Nous pouvons donc je crois affirmer que l'inversion même de la polarité de la métaphore animale est une assez bonne du fait que c'est bel et bien Obertone qui parle, et non Breivik. Pour le dire plus clairement : ce sont bel et bien les animaux qui fascinent l'auteur, qu'il s'agisse des fauves des quartiers décrits dans son premier livre ou du loup solitaire évoqué dans le second.
(7) Une analyse comparée entre le texte où Laurent Obertone évoque l'exemple du rat-taupe nu (cf. pp. 100, 111 et 112) et l'article que Wikipédia consacre à cet étrange mammifère est fort instructive.
(8) Car enfin, la seule complexité technique du récit de l'auteur tient à l'exposition purement médicale des lésions provoquées par les balles de Breivik sur les corps de celles et ceux qu'il a massacré (utilisant le même procédé, l'auteur de 2666 accédait, lui, à la littérature, sans doute parce qu'il était un écrivain) ainsi que par de brèves intrusions narratives où ce sont certains témoins ayant échappé à la tuerie ainsi que des experts qui évoquent leur expérience ou leur avis sur le tueur.
(9) J'ai tenté, dans Maudit soit Andreas Werckmeister !, de développer longuement la métaphore du trou noir en l'appliquant à la littérature. Cette image sera de nouveau évoquée p. 422.
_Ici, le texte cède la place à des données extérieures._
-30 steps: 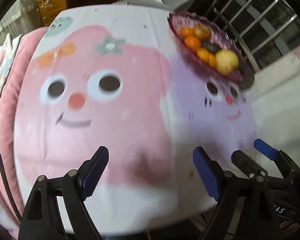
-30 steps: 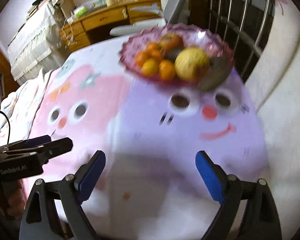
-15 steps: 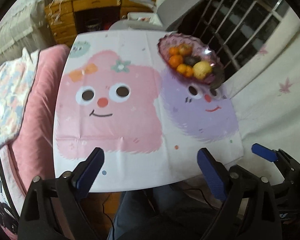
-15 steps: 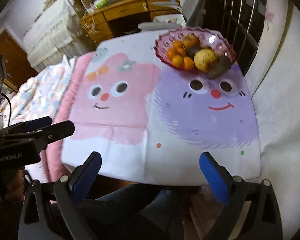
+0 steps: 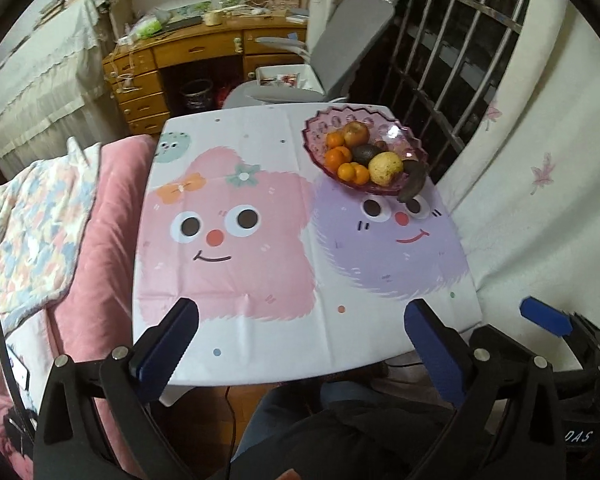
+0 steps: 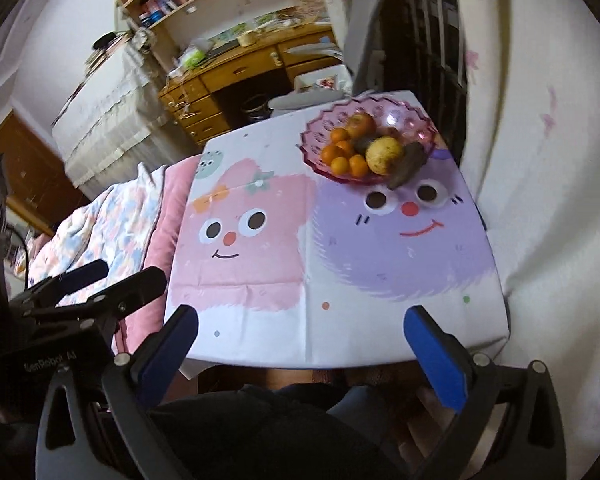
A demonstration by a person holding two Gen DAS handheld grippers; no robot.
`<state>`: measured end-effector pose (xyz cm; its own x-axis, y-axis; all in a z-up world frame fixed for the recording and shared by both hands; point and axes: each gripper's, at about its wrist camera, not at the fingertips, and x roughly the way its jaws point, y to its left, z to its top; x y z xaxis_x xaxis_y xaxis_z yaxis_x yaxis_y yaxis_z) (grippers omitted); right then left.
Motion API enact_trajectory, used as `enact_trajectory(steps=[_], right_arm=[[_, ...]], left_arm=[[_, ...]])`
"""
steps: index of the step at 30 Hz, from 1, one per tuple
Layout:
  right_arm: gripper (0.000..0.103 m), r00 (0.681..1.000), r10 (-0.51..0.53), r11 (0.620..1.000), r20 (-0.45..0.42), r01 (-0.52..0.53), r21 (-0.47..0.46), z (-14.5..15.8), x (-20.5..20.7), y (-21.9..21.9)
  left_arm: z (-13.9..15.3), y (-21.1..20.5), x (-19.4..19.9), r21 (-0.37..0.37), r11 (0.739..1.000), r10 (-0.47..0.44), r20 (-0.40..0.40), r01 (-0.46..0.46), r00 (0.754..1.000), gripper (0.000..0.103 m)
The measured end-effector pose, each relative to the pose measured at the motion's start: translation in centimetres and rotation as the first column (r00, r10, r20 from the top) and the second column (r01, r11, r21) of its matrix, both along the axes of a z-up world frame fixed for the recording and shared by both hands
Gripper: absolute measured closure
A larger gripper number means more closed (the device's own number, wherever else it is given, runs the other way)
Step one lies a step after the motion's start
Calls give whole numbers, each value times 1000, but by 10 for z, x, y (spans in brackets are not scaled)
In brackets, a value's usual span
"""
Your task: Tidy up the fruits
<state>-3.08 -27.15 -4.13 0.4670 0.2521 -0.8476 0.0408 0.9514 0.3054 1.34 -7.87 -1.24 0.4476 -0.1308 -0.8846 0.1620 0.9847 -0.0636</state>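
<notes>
Fruits [image 5: 367, 156] heaped in pink bowl [image 5: 320, 132], lower ones hidden; left claw [image 5: 300, 344] and right claw [image 6: 300, 346] gape empty over table [image 5: 260, 340].

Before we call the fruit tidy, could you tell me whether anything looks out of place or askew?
One thing: the dark long fruit lies on the near rim of the pink bowl, its tip hanging over the tablecloth. The oranges, yellow fruit and the rest sit inside. Nothing looks spilled.
</notes>
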Motion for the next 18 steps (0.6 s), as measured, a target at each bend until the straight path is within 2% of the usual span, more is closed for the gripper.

(10) Tenant sans doute au fait que Laurent Obertone a voulu tout dire, résumer les thématiques de son livre, dans ce dernier chapitre. Un livre n'est pas une rédaction. C'est dommage, parce que cet ultime chapitre, qui nous montre un Breivik pétri de doutes, a quelque chose de dickien dans sa façon de s'interroger sur la réalité à toutes forces construite par les travaillistes norvégiens et leurs alliés. Du reste, la thématique de la confusion entre plusieurs ordres de la réalité est à peine esquissée, d'un point de vue métaphysique, par Laurent Obertone, qui se contente d'opposer la réalité souhaitée par les gauchistes, et celle dont Breivik se veut l'annonciateur (cf. pp. 313 et 388).